Your objective — Every line in the listing below from the one with "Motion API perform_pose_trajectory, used" through the one with "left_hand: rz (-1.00" is to be reproduced exactly, both ends included; leave out the rest.

=======

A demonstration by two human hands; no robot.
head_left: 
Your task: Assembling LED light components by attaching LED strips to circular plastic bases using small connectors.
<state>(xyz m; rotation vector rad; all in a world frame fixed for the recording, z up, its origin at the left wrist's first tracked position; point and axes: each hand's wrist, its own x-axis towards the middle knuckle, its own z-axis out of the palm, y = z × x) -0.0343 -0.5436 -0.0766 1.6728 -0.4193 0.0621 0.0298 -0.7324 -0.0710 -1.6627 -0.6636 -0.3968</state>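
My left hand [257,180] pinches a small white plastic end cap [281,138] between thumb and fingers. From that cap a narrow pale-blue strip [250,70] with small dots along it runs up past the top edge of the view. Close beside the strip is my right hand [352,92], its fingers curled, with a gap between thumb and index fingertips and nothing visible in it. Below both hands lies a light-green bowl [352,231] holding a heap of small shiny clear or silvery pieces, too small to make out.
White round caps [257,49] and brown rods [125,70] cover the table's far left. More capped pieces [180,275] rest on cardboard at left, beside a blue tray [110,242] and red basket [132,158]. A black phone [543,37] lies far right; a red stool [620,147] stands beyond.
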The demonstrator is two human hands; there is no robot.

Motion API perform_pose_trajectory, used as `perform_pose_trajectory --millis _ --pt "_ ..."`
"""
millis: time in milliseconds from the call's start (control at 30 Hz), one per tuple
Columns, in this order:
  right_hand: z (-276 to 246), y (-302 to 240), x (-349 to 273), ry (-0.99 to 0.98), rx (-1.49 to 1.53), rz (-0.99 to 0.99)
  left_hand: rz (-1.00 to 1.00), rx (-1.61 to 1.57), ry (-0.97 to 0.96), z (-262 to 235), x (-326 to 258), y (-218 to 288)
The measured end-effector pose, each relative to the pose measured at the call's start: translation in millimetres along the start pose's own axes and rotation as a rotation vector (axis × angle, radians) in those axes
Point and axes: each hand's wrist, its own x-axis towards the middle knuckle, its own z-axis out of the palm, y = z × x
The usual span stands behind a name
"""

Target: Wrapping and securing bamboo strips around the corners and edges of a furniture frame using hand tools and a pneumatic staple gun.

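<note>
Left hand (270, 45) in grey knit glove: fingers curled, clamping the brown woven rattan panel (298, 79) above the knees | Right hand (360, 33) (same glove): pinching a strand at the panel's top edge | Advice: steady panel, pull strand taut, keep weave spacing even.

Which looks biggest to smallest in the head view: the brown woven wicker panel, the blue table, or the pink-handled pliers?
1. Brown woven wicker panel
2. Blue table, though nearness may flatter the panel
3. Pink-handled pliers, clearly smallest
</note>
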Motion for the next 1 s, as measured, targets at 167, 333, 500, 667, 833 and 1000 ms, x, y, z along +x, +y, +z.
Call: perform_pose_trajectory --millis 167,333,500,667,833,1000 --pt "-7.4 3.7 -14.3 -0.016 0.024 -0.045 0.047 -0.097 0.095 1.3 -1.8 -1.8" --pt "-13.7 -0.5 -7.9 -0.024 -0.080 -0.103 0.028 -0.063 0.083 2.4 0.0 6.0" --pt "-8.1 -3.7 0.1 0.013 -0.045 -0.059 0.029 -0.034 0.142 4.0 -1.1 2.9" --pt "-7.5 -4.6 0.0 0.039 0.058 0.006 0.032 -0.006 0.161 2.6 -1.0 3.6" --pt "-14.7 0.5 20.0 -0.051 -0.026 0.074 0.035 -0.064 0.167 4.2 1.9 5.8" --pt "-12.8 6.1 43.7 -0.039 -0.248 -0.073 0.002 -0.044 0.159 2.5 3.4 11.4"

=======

Task response —
Motion API perform_pose_trajectory, used as `perform_pose_trajectory --millis _ --pt "_ ..."`
"""
millis: time in milliseconds from the call's start (control at 30 Hz), one per tuple
Columns, in this order:
  right_hand: z (-276 to 246), y (-302 to 240), x (-349 to 273), ry (-0.99 to 0.98), rx (-1.49 to 1.53), rz (-0.99 to 0.99)
  left_hand: rz (-1.00 to 1.00), rx (-1.61 to 1.57), ry (-0.97 to 0.96), z (-262 to 235), x (-326 to 258), y (-218 to 288)

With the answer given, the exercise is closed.